Assignment – The stretch from the line with "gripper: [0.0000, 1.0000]" through the line with "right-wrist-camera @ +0" in the records below: write it out exactly, and nothing else.

[Data excerpts]
--*--

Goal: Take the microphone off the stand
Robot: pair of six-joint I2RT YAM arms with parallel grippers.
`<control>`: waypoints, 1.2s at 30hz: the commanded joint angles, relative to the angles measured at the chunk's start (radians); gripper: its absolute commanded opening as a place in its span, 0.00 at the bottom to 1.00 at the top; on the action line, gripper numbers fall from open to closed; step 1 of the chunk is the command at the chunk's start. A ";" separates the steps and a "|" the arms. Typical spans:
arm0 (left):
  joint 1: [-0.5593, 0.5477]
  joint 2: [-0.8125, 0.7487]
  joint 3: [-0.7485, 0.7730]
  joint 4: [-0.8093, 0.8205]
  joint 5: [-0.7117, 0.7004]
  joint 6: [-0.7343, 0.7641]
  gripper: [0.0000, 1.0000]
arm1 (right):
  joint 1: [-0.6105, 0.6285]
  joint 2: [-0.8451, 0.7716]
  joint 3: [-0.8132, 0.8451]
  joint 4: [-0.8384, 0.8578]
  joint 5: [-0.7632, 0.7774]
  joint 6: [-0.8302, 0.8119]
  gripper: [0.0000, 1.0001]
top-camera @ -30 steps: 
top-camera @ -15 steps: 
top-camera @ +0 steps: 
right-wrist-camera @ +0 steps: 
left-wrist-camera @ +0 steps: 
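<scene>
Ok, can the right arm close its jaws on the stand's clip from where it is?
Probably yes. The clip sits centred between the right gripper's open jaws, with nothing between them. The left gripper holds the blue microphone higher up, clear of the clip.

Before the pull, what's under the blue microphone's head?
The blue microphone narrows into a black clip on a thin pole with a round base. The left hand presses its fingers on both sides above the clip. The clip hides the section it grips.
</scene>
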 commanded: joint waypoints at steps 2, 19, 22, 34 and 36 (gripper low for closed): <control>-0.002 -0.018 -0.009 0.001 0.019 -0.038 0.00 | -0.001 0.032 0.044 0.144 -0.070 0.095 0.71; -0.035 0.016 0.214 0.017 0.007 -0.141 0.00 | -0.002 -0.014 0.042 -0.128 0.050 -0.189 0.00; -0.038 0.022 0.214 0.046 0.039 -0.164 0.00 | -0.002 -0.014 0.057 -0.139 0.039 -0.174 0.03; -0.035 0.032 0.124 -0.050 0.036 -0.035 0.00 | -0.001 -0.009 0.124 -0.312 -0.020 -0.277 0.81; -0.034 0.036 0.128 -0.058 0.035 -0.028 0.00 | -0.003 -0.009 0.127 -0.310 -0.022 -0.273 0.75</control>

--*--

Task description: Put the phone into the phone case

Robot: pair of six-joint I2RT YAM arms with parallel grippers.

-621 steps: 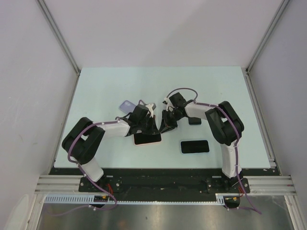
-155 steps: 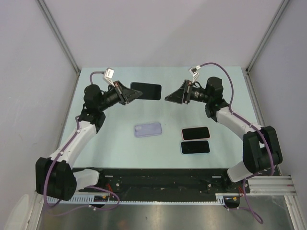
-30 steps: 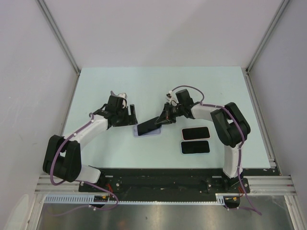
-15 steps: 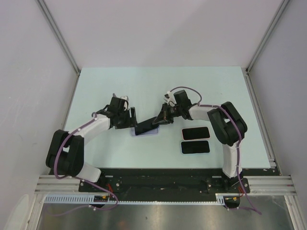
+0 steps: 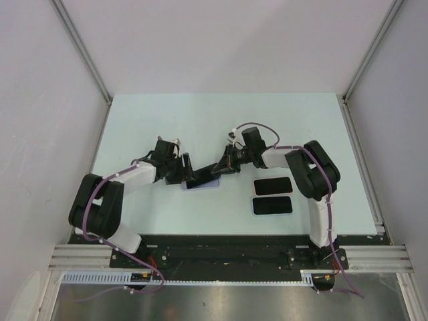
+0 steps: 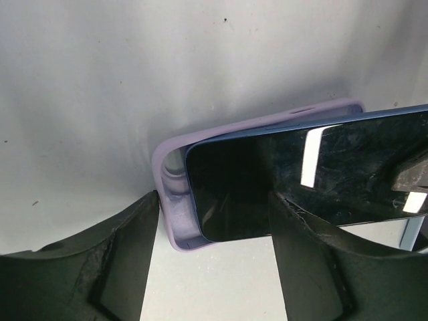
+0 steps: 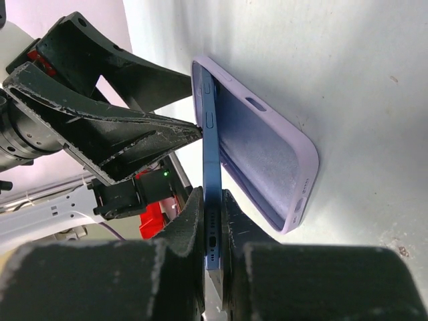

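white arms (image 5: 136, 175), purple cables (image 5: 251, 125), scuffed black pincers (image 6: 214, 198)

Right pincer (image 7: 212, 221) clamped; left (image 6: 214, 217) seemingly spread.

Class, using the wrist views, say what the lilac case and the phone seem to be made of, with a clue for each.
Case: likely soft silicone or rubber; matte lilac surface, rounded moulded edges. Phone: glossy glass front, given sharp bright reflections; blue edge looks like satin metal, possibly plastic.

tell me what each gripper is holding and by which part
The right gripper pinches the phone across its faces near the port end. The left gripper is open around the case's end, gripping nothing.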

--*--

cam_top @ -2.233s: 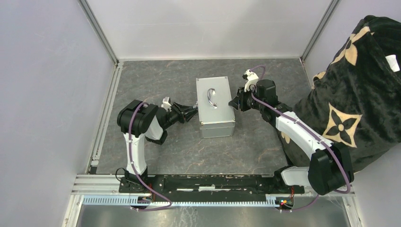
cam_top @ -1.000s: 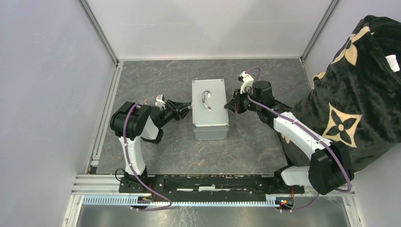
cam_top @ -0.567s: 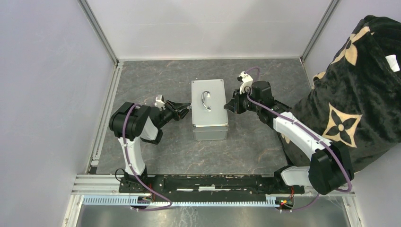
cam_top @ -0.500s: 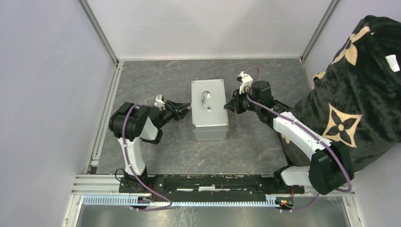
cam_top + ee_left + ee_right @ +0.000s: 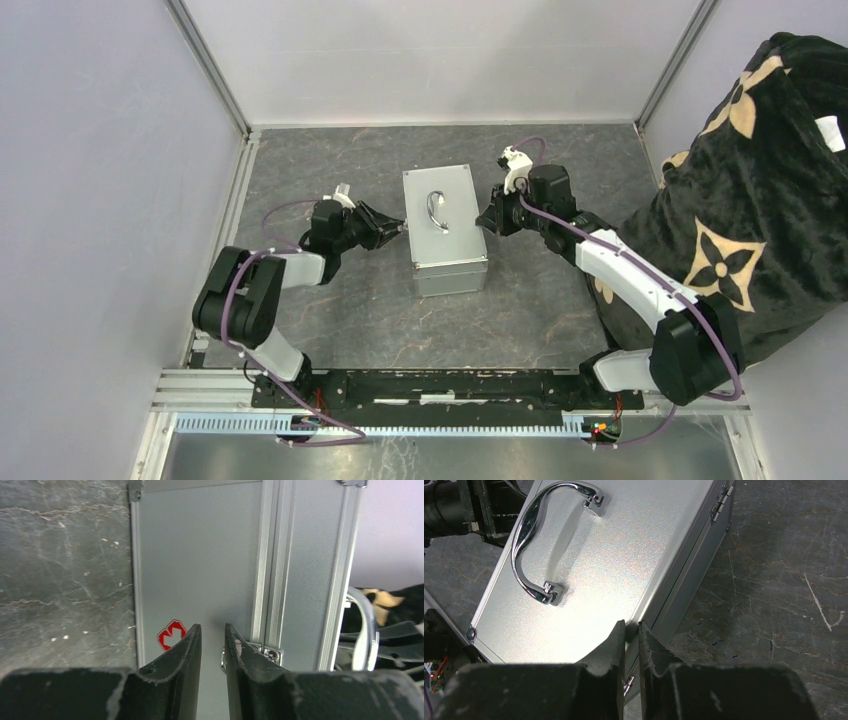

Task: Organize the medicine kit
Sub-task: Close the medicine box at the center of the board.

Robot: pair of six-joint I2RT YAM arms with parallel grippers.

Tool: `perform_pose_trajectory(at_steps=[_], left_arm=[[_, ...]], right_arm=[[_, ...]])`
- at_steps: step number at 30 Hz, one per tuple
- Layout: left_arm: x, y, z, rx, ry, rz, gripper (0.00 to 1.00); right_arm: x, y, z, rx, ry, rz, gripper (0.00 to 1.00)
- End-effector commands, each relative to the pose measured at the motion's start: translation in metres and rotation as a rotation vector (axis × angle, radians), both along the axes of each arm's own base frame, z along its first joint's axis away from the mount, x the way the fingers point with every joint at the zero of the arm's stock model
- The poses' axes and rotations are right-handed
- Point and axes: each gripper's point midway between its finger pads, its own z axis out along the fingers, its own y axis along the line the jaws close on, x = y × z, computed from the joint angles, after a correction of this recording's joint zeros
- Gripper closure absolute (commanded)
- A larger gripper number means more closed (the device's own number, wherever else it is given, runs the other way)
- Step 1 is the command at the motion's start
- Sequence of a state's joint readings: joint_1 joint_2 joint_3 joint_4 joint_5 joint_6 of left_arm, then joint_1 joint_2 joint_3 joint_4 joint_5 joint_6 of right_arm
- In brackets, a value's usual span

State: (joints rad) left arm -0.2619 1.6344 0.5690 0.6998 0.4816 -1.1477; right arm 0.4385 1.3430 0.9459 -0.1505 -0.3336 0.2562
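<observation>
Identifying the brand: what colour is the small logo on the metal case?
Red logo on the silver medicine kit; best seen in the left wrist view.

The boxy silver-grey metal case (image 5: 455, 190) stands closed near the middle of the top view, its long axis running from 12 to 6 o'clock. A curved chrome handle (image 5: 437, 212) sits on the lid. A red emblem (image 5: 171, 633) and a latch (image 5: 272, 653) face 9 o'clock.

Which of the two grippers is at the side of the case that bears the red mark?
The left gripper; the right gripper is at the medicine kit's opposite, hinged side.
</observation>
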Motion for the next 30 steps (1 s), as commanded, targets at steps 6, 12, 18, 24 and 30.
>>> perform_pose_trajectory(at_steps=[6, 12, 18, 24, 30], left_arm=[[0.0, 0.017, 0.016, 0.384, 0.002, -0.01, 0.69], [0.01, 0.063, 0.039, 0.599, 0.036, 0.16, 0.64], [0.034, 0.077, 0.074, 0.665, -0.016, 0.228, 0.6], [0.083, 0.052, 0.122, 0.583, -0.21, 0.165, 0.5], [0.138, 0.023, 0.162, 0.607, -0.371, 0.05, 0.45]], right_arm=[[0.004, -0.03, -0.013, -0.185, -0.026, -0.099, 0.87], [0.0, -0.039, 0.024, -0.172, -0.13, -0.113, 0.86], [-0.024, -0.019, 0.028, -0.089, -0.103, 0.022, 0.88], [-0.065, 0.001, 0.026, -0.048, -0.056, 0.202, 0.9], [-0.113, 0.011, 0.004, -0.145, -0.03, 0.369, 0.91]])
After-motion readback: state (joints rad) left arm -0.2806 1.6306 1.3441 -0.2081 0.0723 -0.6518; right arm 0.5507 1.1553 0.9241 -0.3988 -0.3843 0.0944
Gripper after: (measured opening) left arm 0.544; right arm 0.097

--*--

Exercise answer –
  gripper: [0.0000, 1.0000]
arm1 (right):
  joint 1: [-0.6105, 0.6285]
  joint 2: [-0.8451, 0.7716]
  joint 3: [-0.8132, 0.8451]
  joint 4: [-0.8384, 0.8578]
  joint 5: [-0.7632, 0.7774]
  joint 6: [-0.8302, 0.8119]
  gripper: [0.0000, 1.0001]
top-camera @ -30 steps: 
top-camera @ -15 steps: 
top-camera @ +0 steps: 
right-wrist-camera @ +0 steps: 

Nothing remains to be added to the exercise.